Each line below must be printed again exactly.

Supplied information =>
++++++++

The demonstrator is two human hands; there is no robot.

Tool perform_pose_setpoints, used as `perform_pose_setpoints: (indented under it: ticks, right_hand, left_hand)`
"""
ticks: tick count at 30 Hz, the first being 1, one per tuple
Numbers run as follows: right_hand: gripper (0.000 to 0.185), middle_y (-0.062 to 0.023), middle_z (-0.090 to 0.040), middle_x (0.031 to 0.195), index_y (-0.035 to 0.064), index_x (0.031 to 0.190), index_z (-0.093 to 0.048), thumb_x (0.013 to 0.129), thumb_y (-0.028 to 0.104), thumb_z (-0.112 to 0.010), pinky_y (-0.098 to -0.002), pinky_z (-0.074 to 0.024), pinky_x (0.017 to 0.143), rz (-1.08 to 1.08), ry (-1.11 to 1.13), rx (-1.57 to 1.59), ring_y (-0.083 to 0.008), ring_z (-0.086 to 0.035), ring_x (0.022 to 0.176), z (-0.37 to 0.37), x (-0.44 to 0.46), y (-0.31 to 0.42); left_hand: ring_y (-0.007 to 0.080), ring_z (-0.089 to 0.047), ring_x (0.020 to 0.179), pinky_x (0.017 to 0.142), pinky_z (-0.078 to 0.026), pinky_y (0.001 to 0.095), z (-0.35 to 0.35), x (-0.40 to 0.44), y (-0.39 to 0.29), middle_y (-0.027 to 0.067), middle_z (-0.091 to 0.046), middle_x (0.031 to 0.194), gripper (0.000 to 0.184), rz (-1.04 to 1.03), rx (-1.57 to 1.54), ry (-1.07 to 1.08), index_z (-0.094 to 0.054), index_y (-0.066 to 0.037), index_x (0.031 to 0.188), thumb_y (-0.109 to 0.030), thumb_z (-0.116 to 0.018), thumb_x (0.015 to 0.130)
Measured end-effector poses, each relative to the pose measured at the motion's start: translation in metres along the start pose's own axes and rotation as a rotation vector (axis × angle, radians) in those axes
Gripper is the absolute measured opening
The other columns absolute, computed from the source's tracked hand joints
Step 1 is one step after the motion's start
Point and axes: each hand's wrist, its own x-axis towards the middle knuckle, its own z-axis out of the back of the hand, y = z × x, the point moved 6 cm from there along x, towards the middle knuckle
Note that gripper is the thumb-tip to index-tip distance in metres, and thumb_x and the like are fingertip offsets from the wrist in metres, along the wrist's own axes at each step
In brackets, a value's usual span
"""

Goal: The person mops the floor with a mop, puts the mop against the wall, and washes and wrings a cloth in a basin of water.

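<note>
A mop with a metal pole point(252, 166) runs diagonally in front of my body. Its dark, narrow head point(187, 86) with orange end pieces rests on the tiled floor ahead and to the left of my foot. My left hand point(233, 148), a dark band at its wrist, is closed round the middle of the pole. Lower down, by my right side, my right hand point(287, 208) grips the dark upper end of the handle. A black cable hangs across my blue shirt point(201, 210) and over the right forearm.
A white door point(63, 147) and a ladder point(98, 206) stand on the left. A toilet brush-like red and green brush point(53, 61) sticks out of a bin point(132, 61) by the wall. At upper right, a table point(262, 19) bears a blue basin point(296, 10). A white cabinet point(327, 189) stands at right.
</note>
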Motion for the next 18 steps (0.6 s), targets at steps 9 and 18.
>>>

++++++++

Solution to the problem =>
The demonstrator is two human hands; there is no robot.

Tool perform_pose_setpoints, used as `perform_pose_setpoints: (indented under it: ticks, right_hand, left_hand)`
"""
ticks: tick count at 30 Hz, the first being 1, one per tuple
Numbers run as follows: right_hand: gripper (0.000 to 0.185), middle_y (-0.062 to 0.023), middle_z (-0.090 to 0.040), middle_x (0.031 to 0.195), index_y (-0.035 to 0.064), index_x (0.031 to 0.190), index_z (-0.093 to 0.048), thumb_x (0.013 to 0.129), thumb_y (-0.028 to 0.104), thumb_z (-0.112 to 0.010), pinky_y (-0.098 to -0.002), pinky_z (-0.074 to 0.024), pinky_x (0.017 to 0.143), rz (-1.08 to 1.08), ry (-1.11 to 1.13), rx (-1.57 to 1.59), ring_y (-0.083 to 0.008), ring_z (-0.086 to 0.035), ring_x (0.022 to 0.176), z (-0.37 to 0.37), x (-0.44 to 0.46), y (-0.31 to 0.42); left_hand: ring_y (-0.007 to 0.080), ring_z (-0.089 to 0.047), ring_x (0.020 to 0.179), pinky_x (0.017 to 0.142), pinky_z (-0.078 to 0.026), pinky_y (0.001 to 0.095), z (-0.35 to 0.35), x (-0.40 to 0.44), y (-0.39 to 0.29), middle_y (-0.027 to 0.067), middle_z (-0.091 to 0.046), middle_x (0.031 to 0.194), gripper (0.000 to 0.184), rz (-1.04 to 1.03), rx (-1.57 to 1.54), ry (-1.07 to 1.08), index_z (-0.094 to 0.054), index_y (-0.066 to 0.037), index_x (0.031 to 0.188), thumb_y (-0.109 to 0.030), thumb_z (-0.116 to 0.018), thumb_x (0.015 to 0.130)
Measured end-effector poses, each relative to the pose measured at the motion's start: translation in metres along the start pose's own axes and rotation as a rotation vector (axis × angle, radians) in those axes
Gripper is the absolute measured opening
The other columns absolute, computed from the source's tracked hand joints
Step 1 is one step after the motion's start
Point and axes: each hand's wrist, its own x-axis towards the middle knuckle, its own z-axis out of the back of the hand, y = z × x, the point moved 6 cm from there along x, towards the middle knuckle
Note that gripper is the thumb-tip to index-tip distance in metres, and thumb_x and the like are fingertip offsets from the wrist in metres, along the wrist's own axes at each step
In brackets, a value's usual span
"""

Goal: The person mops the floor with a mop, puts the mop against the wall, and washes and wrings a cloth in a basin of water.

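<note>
A mop with a metal pole point(252, 166) runs diagonally in front of my body. Its dark, narrow head point(187, 86) with orange end pieces rests on the tiled floor ahead and to the left of my foot. My left hand point(233, 148), a dark band at its wrist, is closed round the middle of the pole. Lower down, by my right side, my right hand point(287, 208) grips the dark upper end of the handle. A black cable hangs across my blue shirt point(201, 210) and over the right forearm.
A white door point(63, 147) and a ladder point(98, 206) stand on the left. A toilet brush-like red and green brush point(53, 61) sticks out of a bin point(132, 61) by the wall. At upper right, a table point(262, 19) bears a blue basin point(296, 10). A white cabinet point(327, 189) stands at right.
</note>
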Motion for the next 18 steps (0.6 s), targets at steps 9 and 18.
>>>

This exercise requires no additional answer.